When considering the flow glacier ice, it is common to simplify the problem by invoking the Shallow Shelf Approximation (SSA), a depth-integrated version of the full Stokes equations. This approximation conveniently reduces the problem to a two-dimensional horizontal, membrane-like flow with negligible vertical shear.

Performing a similar calculation, the depth-average expression for steady CPO evolution takes the form (Rathmann et al., 2025)

\[ ({\bf u} \cdot \nabla) {\bf \bar s} = ({\bf M}_{\mathrm{LROT}}+{\bf M}_{\mathrm{DDRX}}+{\bf M}_{\mathrm{CDRX}}) \cdot {\bf \bar s} + \frac{a_{\mathrm{sfc}}}{H}( {\bf s}_{\mathrm{sfc}} - {\bf \bar s} ) + \frac{a_{\mathrm{sub}}}{H}( {\bf s}_{\mathrm{sub}} - {\bf \bar s} ) , \]

where \({\bf \bar s}(x,y)\) is the depth-average CPO state vector field, \({\bf{u}}(x,y)=[u_x(x,y),u_y(x,y)]\) is the horizontal surface velocity field, and \(H\) is the ice thickness. The first term represents CPO advection along stream lines, and the second term represents the depth-average effect of crystal processes. The third and fourth terms are state-space attractors, causing \({\bf \bar s}\) to tend towards the characteristic CPO states of ice that accumulates on the surface \({\bf s}_{\mathrm{sfc}}\) or subglacially \({\bf s}_{\mathrm{sub}}\), depending on the positively-defined ice-equivalent accumulation rates \(a_{\mathrm{sfc}}\) and \(a_{\mathrm{sub}}\).

Closure

If CPO development is dominated by lattice rotation (typical for cold ice), the problem is closed by specifying the horizontal surface velocity field (e.g., satellite-derived velocities), together with accumulation rates and the characteristic CPO state of accumulated ice (typically isotropic).

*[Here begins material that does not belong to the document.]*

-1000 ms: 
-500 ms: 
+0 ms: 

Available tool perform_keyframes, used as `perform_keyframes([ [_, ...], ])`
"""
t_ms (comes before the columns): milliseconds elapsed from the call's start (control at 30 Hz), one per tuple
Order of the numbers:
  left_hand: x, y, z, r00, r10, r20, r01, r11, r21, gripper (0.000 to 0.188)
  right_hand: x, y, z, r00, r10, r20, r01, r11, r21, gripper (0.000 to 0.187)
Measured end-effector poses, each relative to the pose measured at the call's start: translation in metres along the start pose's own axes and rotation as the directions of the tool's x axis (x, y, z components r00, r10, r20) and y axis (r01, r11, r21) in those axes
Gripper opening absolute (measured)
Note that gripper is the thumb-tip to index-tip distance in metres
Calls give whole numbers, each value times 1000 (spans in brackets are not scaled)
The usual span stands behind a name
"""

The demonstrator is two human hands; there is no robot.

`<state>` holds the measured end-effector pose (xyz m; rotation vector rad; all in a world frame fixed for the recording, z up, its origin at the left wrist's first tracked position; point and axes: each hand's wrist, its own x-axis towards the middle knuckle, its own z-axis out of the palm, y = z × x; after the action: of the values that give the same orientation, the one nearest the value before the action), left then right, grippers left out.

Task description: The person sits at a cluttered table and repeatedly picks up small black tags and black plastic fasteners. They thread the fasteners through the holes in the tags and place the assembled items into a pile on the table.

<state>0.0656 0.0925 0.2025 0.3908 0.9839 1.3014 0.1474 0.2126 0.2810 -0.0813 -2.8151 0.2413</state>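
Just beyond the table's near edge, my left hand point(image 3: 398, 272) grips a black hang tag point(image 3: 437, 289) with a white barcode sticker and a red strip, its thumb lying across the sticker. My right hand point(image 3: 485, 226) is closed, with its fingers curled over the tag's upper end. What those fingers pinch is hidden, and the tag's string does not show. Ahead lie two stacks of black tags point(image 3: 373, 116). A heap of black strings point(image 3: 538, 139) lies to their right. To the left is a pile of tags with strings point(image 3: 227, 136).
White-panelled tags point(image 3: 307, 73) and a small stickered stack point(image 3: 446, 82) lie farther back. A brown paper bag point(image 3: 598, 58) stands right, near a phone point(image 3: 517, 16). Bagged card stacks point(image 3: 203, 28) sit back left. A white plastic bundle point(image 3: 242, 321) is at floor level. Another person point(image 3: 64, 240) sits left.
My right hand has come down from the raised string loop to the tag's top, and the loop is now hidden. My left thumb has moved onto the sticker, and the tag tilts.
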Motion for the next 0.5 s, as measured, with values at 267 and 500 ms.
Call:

If DDRX is non-negligible (typical for warm ice), the temperature and stress field must additionally be prescribed. In this case, the problem can be closed by assuming some temperature field and assert that the stress and strain-rate tensors are coaxial so that \({\boldsymbol\tau} \propto \dot{\boldsymbol\epsilon}\), although this has some limitations (Rathmann et al., 2025).

Regularization

Noise in surface velocity products, in addition to uncertainties due to model assumptions, can render the steady SSA CPO problem ill-posed. To solve this, Laplacian regularization of the form \(\nu \nabla^2 {\bf \bar s}\) can be adding to the right-hand side of the problem, at the expense of limiting how large spatial CPO gradients are permitted. The strength of regularization \(\nu\) (nu_real in code below) is therefore a free model parameter which must be carefully selected, especially in very dynamic regions where the CPO field might change rapidly with distance.

📝 Example: Pine Island Glacier

Let us consider the Pine Island Glacier (PIG), Antarctica, as an example for how to solve the steady SSA CPO problem, assuming that:

SSA is appropriate for both floating and grounded ice over the region.
CPO development is dominated by englacial crystal processes so that contributions from accumulation can be neglected.
Ice temperatures can be approximated as constant over the domain (needed only if modeling DDRX).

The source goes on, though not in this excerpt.